Gwenaëlle gestures at herself. That's happened to the Gallows twice and she had to be told what was happening both times. The degree to which she was pressed by that experience was significantly less than anyone else, and maybe would have gone unnoticed entirely if she'd been the only person affected. In any case,
“He had to be honest when I challenged him, so he had to be honest with himself, too, and it just struck me that— he would say these things about what being a Templar had meant to him and why he'd stopped, but he still essentially functioned as one. You know, for a while it was sort of like, every Templar is an ex-Templar because at the time they had no backing, they weren't part of the Chantry any more, they were all deciding what that meant for them.
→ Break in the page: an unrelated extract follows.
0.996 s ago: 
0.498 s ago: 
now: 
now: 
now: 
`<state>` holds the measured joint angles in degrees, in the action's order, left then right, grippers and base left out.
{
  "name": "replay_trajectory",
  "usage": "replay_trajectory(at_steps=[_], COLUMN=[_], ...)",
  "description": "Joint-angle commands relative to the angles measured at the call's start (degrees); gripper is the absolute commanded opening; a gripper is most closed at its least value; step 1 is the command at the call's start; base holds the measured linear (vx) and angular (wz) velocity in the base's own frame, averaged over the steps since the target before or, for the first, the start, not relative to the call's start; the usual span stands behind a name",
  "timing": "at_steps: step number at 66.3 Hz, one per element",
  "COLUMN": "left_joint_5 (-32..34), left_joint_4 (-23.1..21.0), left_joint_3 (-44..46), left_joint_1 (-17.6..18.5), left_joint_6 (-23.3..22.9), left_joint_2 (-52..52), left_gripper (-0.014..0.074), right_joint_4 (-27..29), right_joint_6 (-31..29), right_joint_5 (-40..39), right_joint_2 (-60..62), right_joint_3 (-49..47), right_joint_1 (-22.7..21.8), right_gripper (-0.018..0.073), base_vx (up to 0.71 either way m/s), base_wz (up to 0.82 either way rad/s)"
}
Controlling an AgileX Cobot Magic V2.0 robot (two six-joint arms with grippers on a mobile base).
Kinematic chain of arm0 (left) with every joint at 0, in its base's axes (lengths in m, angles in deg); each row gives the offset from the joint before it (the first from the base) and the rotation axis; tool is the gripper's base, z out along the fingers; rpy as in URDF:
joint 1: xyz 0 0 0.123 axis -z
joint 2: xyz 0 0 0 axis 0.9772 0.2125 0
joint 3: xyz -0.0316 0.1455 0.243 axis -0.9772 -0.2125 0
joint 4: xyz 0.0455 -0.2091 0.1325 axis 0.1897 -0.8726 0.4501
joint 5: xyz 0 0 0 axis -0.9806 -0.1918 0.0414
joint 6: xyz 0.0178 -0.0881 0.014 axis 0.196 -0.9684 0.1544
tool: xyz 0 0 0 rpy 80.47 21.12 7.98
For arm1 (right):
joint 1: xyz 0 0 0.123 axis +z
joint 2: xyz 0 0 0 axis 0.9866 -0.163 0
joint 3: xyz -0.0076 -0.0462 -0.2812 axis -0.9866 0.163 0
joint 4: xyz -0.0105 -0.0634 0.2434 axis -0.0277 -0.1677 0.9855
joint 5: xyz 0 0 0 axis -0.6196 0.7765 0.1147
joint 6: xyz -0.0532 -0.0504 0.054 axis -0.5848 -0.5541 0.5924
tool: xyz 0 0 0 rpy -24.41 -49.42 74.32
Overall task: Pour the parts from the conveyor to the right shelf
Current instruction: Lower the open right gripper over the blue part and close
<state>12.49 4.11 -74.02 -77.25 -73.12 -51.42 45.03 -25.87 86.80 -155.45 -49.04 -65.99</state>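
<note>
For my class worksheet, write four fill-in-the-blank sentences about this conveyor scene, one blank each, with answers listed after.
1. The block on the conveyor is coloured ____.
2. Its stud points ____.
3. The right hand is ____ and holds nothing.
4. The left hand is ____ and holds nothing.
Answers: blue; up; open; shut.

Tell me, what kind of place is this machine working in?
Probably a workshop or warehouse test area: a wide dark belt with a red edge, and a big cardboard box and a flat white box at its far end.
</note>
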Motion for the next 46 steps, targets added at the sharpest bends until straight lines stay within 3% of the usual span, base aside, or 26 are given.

But that isn't so much the case any more, and the distinctions matter, and I just felt like he was being a fucking hypocrite for no good reason except cowardice and I only knew to press because he's so hangdog about everything when I asked him rude questions to piss him off he just answered them.”
This, perhaps, more specifically explains how confident she'd been in her assessment of the demon.
“I think we're sort of friends,” she says, finally, “but only because I was cruel to him and he kept letting it happen until I started to feel badly and I sort of thought, if he did follow-through then I owed it to him to help.”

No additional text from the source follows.